Lee Campbell
Classroom Facilitator
Lee Campbell is a passionate restaurateur with a career defined by resilience, vision, and an unwavering commitment to excellence. While working as a banquet server at Andiamo, he learned the ins and outs of restaurant management. After facing setbacks, including losing a job, Lee pivoted to working at fine dining establishments like the Detroit Athletic Club (DAC) and eventually found his calling in Black-owned restaurants. Lee's first major opportunity came at Savannah Blue, where he quickly rose from server to General Manager, transforming the restaurant's structure and operations. From dishwasher to GM in just six years, Lee has worked in every position a restaurant has to offer, gaining extensive knowledge and insight into what makes a dining establishment truly successful.

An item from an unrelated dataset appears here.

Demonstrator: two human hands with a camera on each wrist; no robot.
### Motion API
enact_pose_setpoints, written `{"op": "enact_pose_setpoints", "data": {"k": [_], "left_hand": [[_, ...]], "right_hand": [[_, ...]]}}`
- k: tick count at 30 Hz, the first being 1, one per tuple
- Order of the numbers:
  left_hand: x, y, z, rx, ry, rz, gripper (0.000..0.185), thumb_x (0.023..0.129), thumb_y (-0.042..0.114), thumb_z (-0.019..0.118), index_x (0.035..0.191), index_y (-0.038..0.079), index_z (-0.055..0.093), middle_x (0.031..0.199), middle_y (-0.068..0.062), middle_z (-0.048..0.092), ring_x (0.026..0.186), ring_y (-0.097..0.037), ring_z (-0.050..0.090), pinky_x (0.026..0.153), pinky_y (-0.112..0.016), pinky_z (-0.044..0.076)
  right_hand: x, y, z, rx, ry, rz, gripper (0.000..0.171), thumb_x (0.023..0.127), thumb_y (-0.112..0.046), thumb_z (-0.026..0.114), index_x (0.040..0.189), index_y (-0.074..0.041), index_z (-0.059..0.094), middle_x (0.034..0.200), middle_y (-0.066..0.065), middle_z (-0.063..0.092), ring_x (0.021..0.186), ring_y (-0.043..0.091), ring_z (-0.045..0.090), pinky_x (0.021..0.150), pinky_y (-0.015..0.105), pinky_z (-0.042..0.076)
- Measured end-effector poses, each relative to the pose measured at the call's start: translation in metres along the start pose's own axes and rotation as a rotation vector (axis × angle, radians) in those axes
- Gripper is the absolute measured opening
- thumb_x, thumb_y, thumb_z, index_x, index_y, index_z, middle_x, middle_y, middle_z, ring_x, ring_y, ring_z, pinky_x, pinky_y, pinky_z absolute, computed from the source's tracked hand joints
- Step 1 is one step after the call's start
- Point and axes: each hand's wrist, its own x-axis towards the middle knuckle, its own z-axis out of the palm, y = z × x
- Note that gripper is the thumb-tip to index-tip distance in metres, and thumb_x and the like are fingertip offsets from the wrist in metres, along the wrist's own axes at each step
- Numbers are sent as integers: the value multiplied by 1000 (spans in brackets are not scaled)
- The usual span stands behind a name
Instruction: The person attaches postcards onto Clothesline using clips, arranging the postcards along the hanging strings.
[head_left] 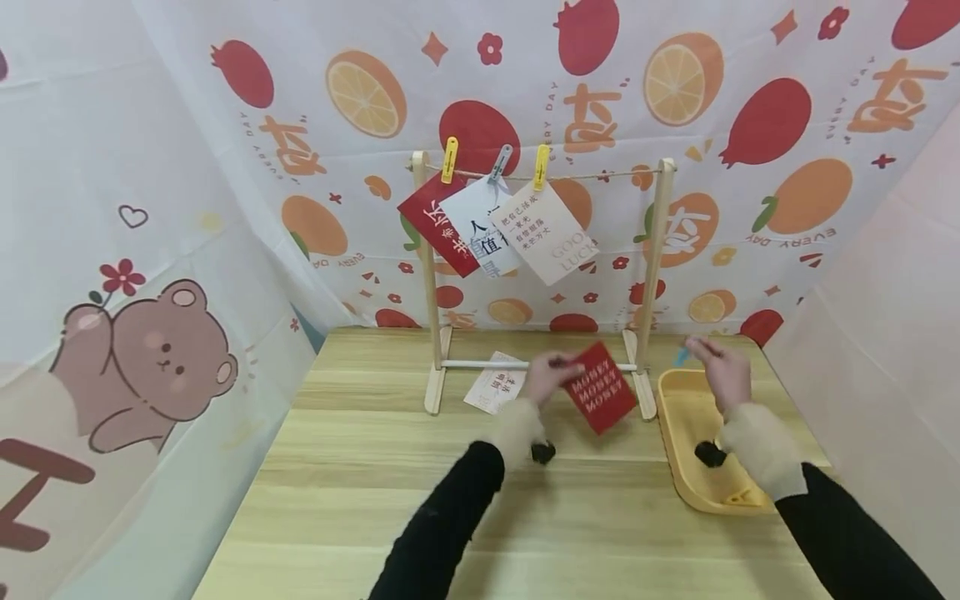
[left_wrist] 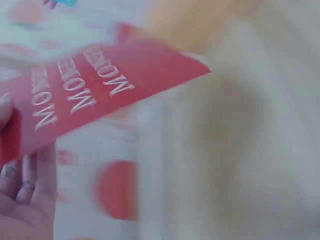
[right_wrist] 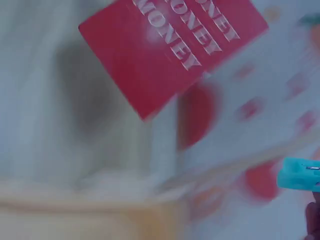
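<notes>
A red card (head_left: 600, 388) printed with the word MONEY several times is pinched at its upper left edge by my left hand (head_left: 546, 377). It is held off the table, tilted, in front of the rack's right leg. My right hand (head_left: 722, 371) pinches a small blue clothespin (head_left: 681, 357) above the far end of the yellow tray. The right wrist view shows the blue clothespin (right_wrist: 300, 174) at the right edge, apart from the red card (right_wrist: 170, 50). Three cards hang by clips from the string of the wooden rack (head_left: 429, 275); the frontmost is a cream card (head_left: 543, 233).
Another white card (head_left: 497, 382) lies on the table under the rack's lower bar. The yellow tray (head_left: 678, 479) stands at the right, with a yellow clothespin (head_left: 742, 498) inside. Patterned cloth (head_left: 375, 283) hangs behind the rack, and more cloth closes both sides.
</notes>
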Motion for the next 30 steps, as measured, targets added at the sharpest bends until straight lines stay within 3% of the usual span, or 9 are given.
{"op": "enact_pose_setpoints", "data": {"k": [3,6,9,12,15,18,25,30], "left_hand": [[10,60,-14,-110,74,99,32,77,18,74,102,3,63,93,-6,64,83,-20,60,79,-36,48],[18,116,-24,-128,153,171,37,76,26,75,104,6,63,94,-5,64,84,-19,61,81,-33,47],[25,159,-33,-103,223,220,36,75,28,75,103,7,64,94,-2,64,84,-16,61,77,-27,48],[30,187,-36,-54,273,255,32,77,27,75,100,7,67,93,-1,63,84,-14,59,73,-24,48],[34,201,-32,-56,299,240,30,78,26,74,100,8,68,92,0,63,86,-12,58,72,-23,47],[36,209,-26,-66,305,227,29,79,25,74,101,7,68,92,0,63,87,-11,58,72,-23,47],[40,217,-16,-41,311,218,22,80,22,72,96,8,68,92,1,63,88,-10,57,76,-23,45],[39,217,-13,-29,314,219,20,81,20,72,96,8,69,90,0,64,88,-10,57,76,-23,46]], "right_hand": [[15,-66,5,180,5,-96,44,86,-35,64,115,-1,63,99,-5,67,79,11,57,72,21,44],[33,-132,11,419,-28,-185,37,83,-22,69,112,1,64,89,-6,67,48,7,41,43,16,37],[47,-194,18,551,-76,-228,31,82,-18,69,109,-2,67,91,1,68,40,8,36,37,17,37],[59,-241,24,586,-100,-225,26,81,-19,69,103,-5,70,95,4,67,37,11,33,36,18,38],[70,-268,32,581,-114,-170,25,82,-20,67,103,-6,70,99,5,67,37,11,30,36,19,37],[79,-280,42,563,-111,-126,28,84,-20,65,106,-4,68,102,6,66,37,10,29,35,19,37],[91,-282,57,526,-121,2,31,87,-20,61,114,-4,65,113,9,63,34,8,24,35,20,40],[96,-282,62,493,-123,28,33,89,-20,58,117,-4,63,118,10,60,34,7,24,39,19,44]]}}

Known for his expertise in building and training teams, Lee has cultivated an immaculate reputation for creating top-tier dining experiences at celebrated Detroit venues like Kuzzo's, Flood’s, and The Block. He specializes in consulting and training, helping new restaurants launch successfully by assembling and cultivating high-performing teams. His visionary approach and strategic insight allow him to identify gaps in restaurant operations and develop systems that not only fix those problems but set new industry standards. With features on Fox 2 News Detroit and WDIV 4, Lee’s reputation continues to grow.
A leader, visionary, and experience curator, Lee Campbell’s story is far from over. His current projects include creating an incubator for youth and building a staffing agency aimed at transforming Detroit’s hospitality landscape. For Lee, this isn’t just a job—it’s his life’s mission.